Oates identifica esta situación con el “declive” del periodismo en EE.UU, que describe como “muy negativo”. Como forma para combatirlo, una de sus propuestas es “aprender a separar el periodismo y la narrativa del hecho de hacerse rico. Mientras se espere que informar a la gente sea una vía para adquirir miles de millones de dólares, siempre tendremos un problema”.

A la hora de buscar referentes a los que volver o intentar parecerse, el escritor recuerda que ya han existido: la televisión y las radios públicas, al tiempo que critica que ambas han sufrido recortes y se han ido mermando. También apunta como forma de hacer frente la “necesidad de un entorno rico en información”, independientemente de si la mayoría lo usa o no: “Debería haber bibliotecas en todos los vecindarios aunque vayan pocas personas”. De hecho, compara su funcionalidad y relevancia con la que pueden tener en las comunidades “los autobuses y la electricidad”.

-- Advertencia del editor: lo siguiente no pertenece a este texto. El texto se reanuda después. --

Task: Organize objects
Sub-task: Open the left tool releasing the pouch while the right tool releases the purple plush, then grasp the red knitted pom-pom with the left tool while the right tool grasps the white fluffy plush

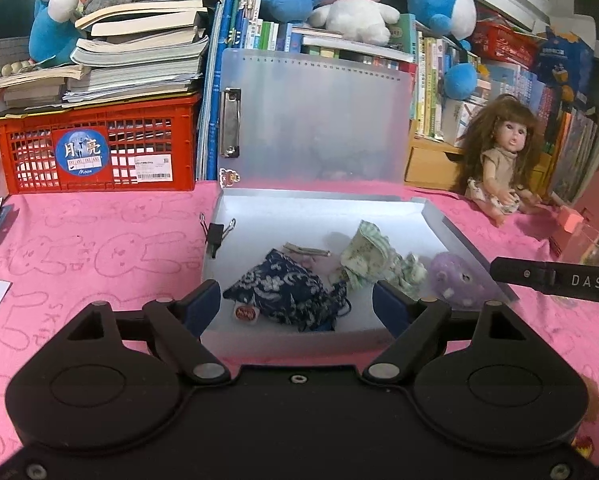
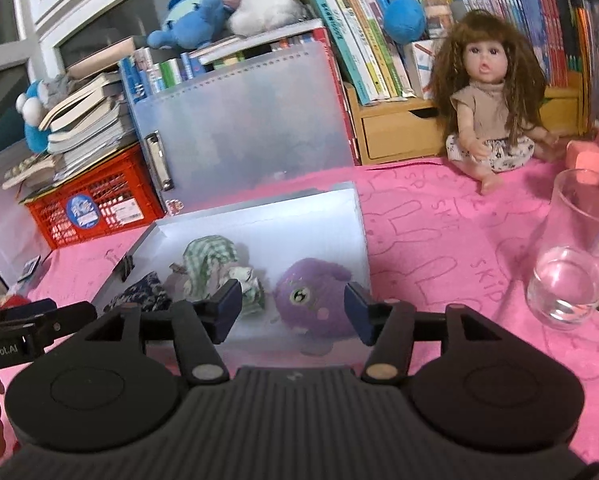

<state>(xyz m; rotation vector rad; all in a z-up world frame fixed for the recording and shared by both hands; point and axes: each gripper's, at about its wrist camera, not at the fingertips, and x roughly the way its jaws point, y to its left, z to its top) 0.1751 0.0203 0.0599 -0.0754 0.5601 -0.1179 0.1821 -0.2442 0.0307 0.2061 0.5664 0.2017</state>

Tenemos que aprender a separar el periodismo y la narrativa del hecho de hacerse rico. Mientras se espere que informar a la gente sea una vía para adquirir miles de millones de dólares, siempre tendremos un problema

Ta-Nehisi Coates Escritor y periodista

En lo que sí considera que se ha evolucionado positivamente es en el contenido y forma de los libros de texto que se estudian en colegios e institutos. “Hay un grupo de historiadores prominentes que son muy claros sobre la historia de EEUU”, sostiene. “Hoy es muy difícil ser un estudiante de historia y evitar la realidad. Antes mucha gente no sabía que se luchó una guerra civil por el tema de la esclavitud, y hoy se sabe mucho más”. También advierte de la importancia de preservar las lenguas indígenas: “Los idiomas definen cómo ves el mundo. Cuando perdemos uno, estamos perdiendo una capacidad de ver el mundo”, zanja.